Deborah Spellman withdrew her daughter from the school after seeing men in protective clothing removing dusty materials.

At the meeting last night in Downs Junior School, Rugby Road, she said she took the difficult decision despite believing the school to be "one of the happiest and most welcoming schools in Brighton" which recently received a glowing Ofsted report.

She said: "We might not know for 20 years if any child has been affected but in 20 years any person responsible will be long gone.

"Brighton and Hove City Council is gambling with the future of young lives. I don't see any evidence to suggest the health and welfare of our children has come first."

Although invited, no one turned up to represent Veolia Environmental Services, the contractor that will build and run the depot, or Brighton and Hove City Council.

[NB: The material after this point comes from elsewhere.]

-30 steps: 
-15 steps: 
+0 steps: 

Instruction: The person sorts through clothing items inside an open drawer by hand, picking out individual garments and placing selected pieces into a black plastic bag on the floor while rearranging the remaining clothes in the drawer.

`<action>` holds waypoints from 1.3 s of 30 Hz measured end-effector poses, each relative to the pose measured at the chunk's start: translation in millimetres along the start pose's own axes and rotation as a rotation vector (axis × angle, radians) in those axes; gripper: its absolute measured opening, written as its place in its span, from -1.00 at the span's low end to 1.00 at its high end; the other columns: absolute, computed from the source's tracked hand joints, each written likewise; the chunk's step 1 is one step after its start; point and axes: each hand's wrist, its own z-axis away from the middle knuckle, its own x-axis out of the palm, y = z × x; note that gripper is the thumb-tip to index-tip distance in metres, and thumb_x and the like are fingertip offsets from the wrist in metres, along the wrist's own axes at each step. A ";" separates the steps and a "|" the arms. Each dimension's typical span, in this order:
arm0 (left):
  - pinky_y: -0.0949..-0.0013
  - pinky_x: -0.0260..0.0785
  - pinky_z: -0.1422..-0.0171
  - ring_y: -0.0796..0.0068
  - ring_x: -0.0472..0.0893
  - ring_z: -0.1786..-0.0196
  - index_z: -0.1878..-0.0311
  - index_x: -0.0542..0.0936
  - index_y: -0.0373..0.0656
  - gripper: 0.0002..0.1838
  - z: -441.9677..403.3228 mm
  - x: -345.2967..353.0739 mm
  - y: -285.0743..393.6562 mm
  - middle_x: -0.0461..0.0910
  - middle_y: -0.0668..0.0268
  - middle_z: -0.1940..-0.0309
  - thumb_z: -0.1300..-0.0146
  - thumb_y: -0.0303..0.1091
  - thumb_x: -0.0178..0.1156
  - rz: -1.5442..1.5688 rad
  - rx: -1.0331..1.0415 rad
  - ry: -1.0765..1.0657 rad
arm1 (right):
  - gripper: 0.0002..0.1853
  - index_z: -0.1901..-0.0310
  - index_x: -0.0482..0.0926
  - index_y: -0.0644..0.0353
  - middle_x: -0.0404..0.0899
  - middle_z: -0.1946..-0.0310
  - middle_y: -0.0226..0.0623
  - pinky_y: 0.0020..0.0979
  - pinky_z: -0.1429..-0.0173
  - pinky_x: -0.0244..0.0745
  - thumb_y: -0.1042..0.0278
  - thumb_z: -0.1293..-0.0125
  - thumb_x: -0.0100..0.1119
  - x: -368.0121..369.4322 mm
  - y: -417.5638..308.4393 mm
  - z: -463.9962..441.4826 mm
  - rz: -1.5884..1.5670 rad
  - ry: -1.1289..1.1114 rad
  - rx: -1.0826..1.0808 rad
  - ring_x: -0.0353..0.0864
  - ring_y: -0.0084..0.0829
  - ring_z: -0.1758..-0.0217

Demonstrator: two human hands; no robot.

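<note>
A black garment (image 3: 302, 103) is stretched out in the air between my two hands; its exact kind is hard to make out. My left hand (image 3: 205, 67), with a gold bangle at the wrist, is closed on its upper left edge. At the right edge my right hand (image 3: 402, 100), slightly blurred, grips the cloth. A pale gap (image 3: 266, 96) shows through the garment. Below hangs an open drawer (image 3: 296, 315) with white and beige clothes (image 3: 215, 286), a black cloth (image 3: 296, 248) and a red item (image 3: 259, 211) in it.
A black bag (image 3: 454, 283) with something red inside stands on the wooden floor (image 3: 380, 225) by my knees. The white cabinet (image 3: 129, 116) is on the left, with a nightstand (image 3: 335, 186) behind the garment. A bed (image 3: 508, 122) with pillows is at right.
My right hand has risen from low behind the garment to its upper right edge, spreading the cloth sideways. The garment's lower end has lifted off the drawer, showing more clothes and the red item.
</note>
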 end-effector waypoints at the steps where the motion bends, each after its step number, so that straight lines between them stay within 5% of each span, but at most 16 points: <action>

Nick Savvides, who also withdrew one of his children from Downs Infant School when demolition was being carried out, said all through the process the two parties had shown contempt for the community.

He said: "We need to show the council we will stand for neither their nor Veolia's sheer arrogance."

Ed Start, a founder member of Dump the Dump and a governor at Downs Junior School, urged campaigners to make their feelings about the council known at the upcoming election in May. At the planning meeting where the dump was approved, every Labour member present voted for the proposal. Greens, Lib Dems and some of the Tory Group voted against it.

Mr Start said: "We have been let down as a community. We have been lied to. We haven't got all the facts yet."

The depot would act as a stop-off point for all the waste from Brighton and Hove before being transferred to the Veolia incinerator planned for North Quay, Newhaven.

It would have the capacity to deal with up to 200,000 tonnes of rubbish a year.

Over the coming weeks, Dump the Dump will send Christmas cards to members of the council saying: "All I want for Christmas is for you to dump the dump".

It is attempting to raise funds. At least £4,000 is needed to pay for the legal costs it has incurred so far and more will be required if it is to continue.

Diana Leach, of Princes Road, who has a child at Downs Junior and who chaired last night's meeting, said: "If we want to challenge this, we need to find amongst ourselves the resources to do that."